## PROBLEM TO SOLVE
The response should be an exact transcription of the data below, free of images.

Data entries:
========

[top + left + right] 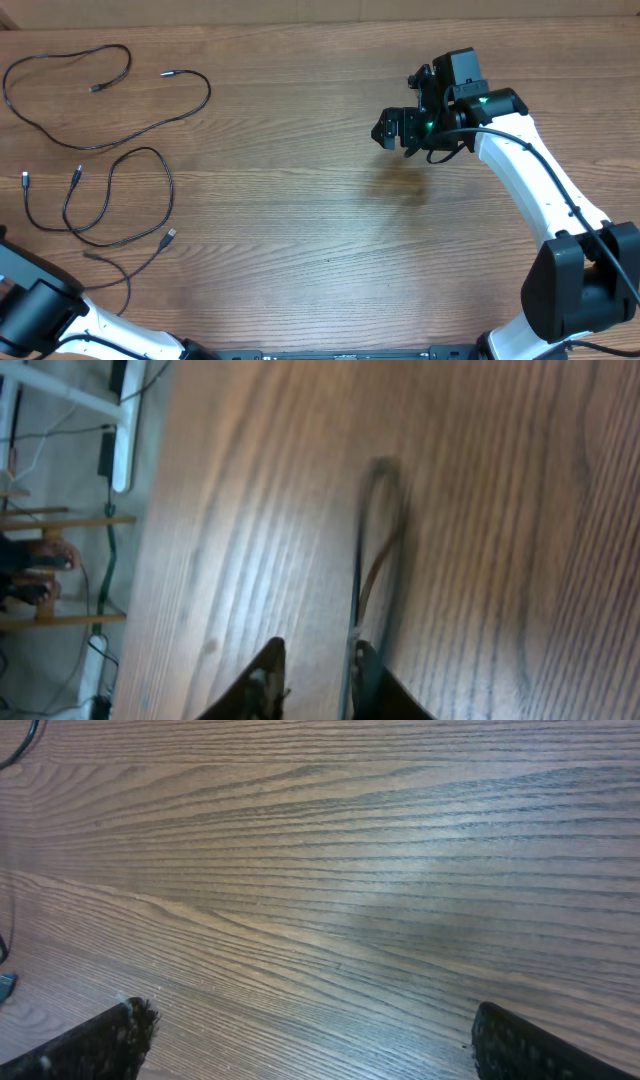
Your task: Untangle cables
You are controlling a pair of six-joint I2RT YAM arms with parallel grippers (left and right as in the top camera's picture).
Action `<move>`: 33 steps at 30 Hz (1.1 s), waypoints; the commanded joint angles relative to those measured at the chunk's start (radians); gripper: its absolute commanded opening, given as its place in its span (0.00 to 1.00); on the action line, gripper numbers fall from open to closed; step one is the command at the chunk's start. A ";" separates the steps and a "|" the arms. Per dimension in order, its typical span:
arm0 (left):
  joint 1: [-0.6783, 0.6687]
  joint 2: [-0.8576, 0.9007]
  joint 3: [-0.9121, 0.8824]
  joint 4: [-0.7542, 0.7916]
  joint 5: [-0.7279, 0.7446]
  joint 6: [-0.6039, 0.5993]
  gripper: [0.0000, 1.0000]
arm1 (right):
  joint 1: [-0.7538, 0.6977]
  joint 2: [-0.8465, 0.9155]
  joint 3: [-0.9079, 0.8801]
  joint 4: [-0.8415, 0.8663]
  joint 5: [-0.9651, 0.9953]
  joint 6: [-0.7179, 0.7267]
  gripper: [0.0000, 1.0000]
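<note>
Three thin black cables lie at the table's left. One cable makes a big loop at the back. A second cable winds below it, ending in a plug. A third cable trails toward my left arm. In the left wrist view my left gripper has its jaws slightly apart, and a blurred cable runs along the inside of the right finger, curling into a loop ahead. My right gripper hovers wide open over bare wood, holding nothing.
The table's left edge shows in the left wrist view, with floor, a white frame leg and floor wires beyond it. A cable end sits at the left border of the right wrist view.
</note>
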 commanded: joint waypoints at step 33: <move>0.003 0.093 0.189 -0.102 0.244 0.194 0.85 | -0.001 -0.021 0.013 0.003 0.003 -0.003 1.00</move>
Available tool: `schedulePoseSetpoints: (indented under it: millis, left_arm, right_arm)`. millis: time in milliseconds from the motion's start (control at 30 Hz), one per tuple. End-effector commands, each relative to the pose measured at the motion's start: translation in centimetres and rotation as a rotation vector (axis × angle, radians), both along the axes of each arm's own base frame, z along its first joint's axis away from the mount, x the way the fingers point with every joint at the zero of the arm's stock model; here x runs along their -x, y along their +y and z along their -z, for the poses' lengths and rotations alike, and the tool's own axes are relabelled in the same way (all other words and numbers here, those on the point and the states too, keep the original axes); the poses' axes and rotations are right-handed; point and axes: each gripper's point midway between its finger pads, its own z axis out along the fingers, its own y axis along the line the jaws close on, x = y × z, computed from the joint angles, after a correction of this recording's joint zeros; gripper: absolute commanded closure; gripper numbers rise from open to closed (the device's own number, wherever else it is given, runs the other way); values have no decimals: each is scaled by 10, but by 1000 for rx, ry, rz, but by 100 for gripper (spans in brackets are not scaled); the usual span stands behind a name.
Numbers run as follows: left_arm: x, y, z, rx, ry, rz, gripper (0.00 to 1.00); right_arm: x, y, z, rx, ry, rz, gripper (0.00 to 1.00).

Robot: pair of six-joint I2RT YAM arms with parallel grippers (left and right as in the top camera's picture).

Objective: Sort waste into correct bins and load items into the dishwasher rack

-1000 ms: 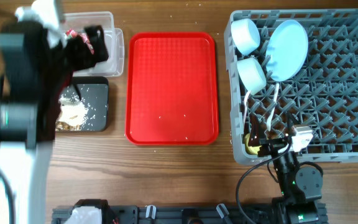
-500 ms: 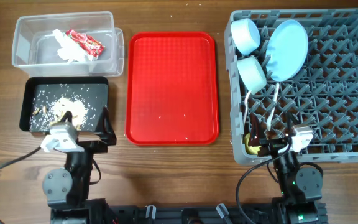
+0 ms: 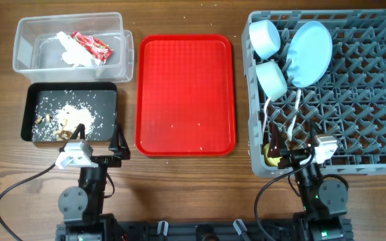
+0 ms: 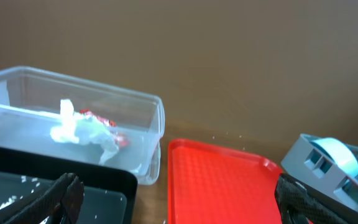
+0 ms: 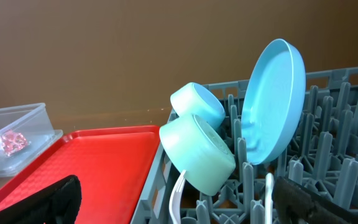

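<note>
The white napkin and red wrapper lie in the clear tub. Beige food scraps lie in the black tray. The grey rack holds two pale blue bowls, the plate, a white fork, a spoon and the yellow cup. My left gripper is open and empty, low at the table's front, facing the black tray and tub. My right gripper is open and empty at the rack's front left corner.
A flat red serving tray lies between the bins and the rack, with only a few crumbs on it. Both arms sit folded back at the table's front edge. Bare wood surrounds the tray.
The left arm has pulled back from over the tub and black tray to the table's front edge, uncovering both bins. The right arm has not moved.
</note>
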Motion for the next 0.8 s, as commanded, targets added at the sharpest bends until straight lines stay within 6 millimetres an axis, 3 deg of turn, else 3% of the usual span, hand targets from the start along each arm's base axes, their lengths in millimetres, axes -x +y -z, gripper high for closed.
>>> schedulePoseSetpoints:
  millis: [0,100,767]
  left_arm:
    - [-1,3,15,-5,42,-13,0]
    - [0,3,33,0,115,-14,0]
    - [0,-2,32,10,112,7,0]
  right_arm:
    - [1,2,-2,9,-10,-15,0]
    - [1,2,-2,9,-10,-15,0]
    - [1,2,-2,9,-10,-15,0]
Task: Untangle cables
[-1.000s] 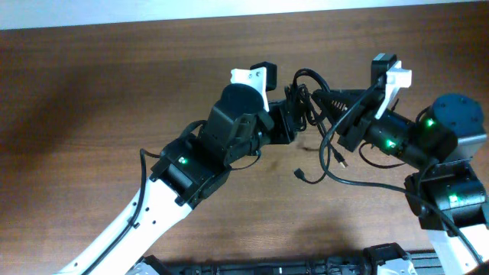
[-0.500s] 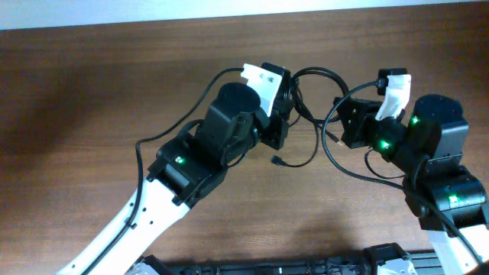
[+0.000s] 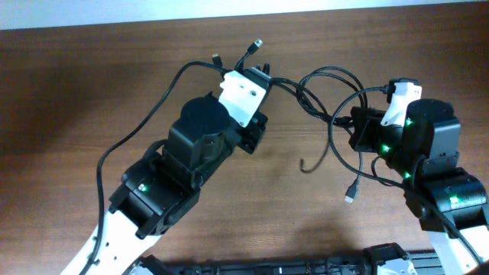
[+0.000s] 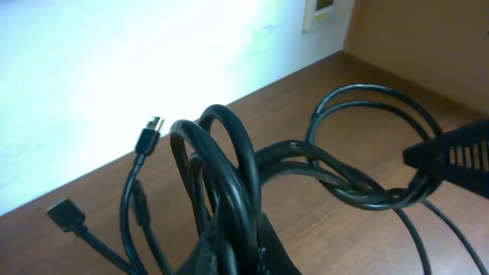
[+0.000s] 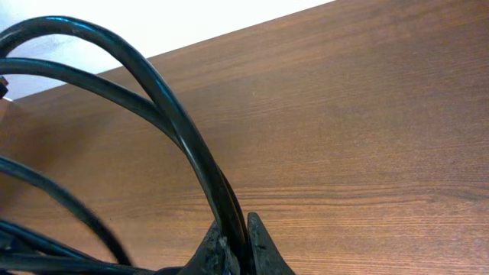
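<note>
Cables (image 4: 244, 156) stretch crosswise from left tool (image 3: 265, 76) to right tool (image 3: 354, 120)

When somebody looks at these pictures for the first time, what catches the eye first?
The black cables strike first, strung in loops between the two arms over the brown table. The left gripper and the right gripper are each shut on them. One plug dangles near the right arm.
</note>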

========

## ANSWER SECTION
[top + left + right] 
Your task: Untangle cables
You are controlling a pair of six-joint I2RT YAM arms with parallel grippers (left and right as in the top camera's picture).
Action `<move>`: 33 steps at 30 Hz (1.1 s), waypoints; the commanded joint angles relative to those measured at the chunk's start (radians); gripper: its absolute commanded opening, given as its place in its span (0.00 to 1.00); on the action line, gripper numbers fall from open to closed; step one is the command at the chunk's start. A ";" separates the steps and a "|" the arms. Per dimension in order, its typical span:
arm0 (left):
  joint 1: [-0.6783, 0.6687]
  joint 2: [-0.8576, 0.9007]
  joint 3: [-0.9121, 0.8824]
  joint 4: [-0.7542, 0.7916]
  joint 5: [-0.7279, 0.7446]
  joint 6: [-0.6039, 0.5993]
  gripper: [0.0000, 1.0000]
arm1 (right):
  joint 1: [-0.7538, 0.6977]
  joint 2: [-0.8465, 0.9155]
  joint 3: [-0.9079, 0.8801]
  joint 4: [-0.8415, 0.8663]
  joint 5: [-0.9651, 0.9953]
  joint 6: [-0.7179, 0.7267]
  gripper: [0.0000, 1.0000]
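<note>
Three thin black cables lie at the table's left. One cable makes a big loop at the back. A second cable winds below it, ending in a plug. A third cable trails toward my left arm. In the left wrist view my left gripper has its jaws slightly apart, and a blurred cable runs along the inside of the right finger, curling into a loop ahead. My right gripper hovers wide open over bare wood, holding nothing.
The table's left edge shows in the left wrist view, with floor, a white frame leg and floor wires beyond it. A cable end sits at the left border of the right wrist view.
</note>
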 commanded: joint waypoints at step 33: <move>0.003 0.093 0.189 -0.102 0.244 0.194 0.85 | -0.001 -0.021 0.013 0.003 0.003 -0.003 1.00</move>
Available tool: `schedulePoseSetpoints: (indented under it: millis, left_arm, right_arm)`. millis: time in milliseconds from the motion's start (control at 30 Hz), one per tuple. End-effector commands, each relative to the pose measured at the motion's start: translation in centimetres and rotation as a rotation vector (axis × angle, radians), both along the axes of each arm's own base frame, z along its first joint's axis away from the mount, x the way the fingers point with every joint at the zero of the arm's stock model; here x runs along their -x, y along their +y and z along their -z, for the poses' lengths and rotations alike, and the tool's own axes are relabelled in the same way (all other words and numbers here, those on the point and the states too, keep the original axes); the poses' axes and rotations are right-handed; point and axes: each gripper's point midway between its finger pads, its own z axis out along the fingers, its own y axis along the line the jaws close on, x = y × z, computed from the joint angles, after a correction of this recording's joint zeros; gripper: absolute commanded closure; gripper numbers rise from open to closed (the device's own number, wherever else it is given, runs the other way); values have no decimals: each is scaled by 10, but by 1000 for rx, ry, rz, but by 100 for gripper (spans in brackets are not scaled); the usual span stands behind a name.
Numbers run as follows: left_arm: x, y, z, rx, ry, rz, gripper (0.00 to 1.00); right_arm: x, y, z, rx, ry, rz, gripper (0.00 to 1.00).

Robot: pair of six-joint I2RT YAM arms with parallel grippers (left and right as in the top camera's picture).

Objective: Sort waste into correct bins and load items into the dishwasher rack

-1000 ms: 
-500 ms: 
+0 ms: 
+0 ms: 
+0 ms: 

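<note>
The white napkin and red wrapper lie in the clear tub. Beige food scraps lie in the black tray. The grey rack holds two pale blue bowls, the plate, a white fork, a spoon and the yellow cup. My left gripper is open and empty, low at the table's front, facing the black tray and tub. My right gripper is open and empty at the rack's front left corner.
A flat red serving tray lies between the bins and the rack, with only a few crumbs on it. Both arms sit folded back at the table's front edge. Bare wood surrounds the tray.
The left arm has pulled back from over the tub and black tray to the table's front edge, uncovering both bins. The right arm has not moved.
</note>
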Motion for the next 0.8 s, as commanded, targets added at the sharpest bends until straight lines stay within 6 millimetres an axis, 3 deg of turn, else 3% of the usual span, hand targets from the start along each arm's base axes, their lengths in millimetres, axes -x +y -z, gripper high for closed.
>>> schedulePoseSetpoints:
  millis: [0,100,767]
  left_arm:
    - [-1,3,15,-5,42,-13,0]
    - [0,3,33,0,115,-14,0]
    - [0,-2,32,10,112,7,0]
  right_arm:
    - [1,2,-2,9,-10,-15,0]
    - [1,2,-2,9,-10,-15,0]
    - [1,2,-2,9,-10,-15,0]
Task: Untangle cables
[-1.000s] 
[-0.500s] 
[+0.000s] 
[+0.000s] 
[+0.000s] 
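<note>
Cables (image 4: 244, 156) stretch crosswise from left tool (image 3: 265, 76) to right tool (image 3: 354, 120)

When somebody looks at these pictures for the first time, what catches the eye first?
The black cables strike first, strung in loops between the two arms over the brown table. The left gripper and the right gripper are each shut on them. One plug dangles near the right arm.
</note>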

Nothing else is required to complete the exercise.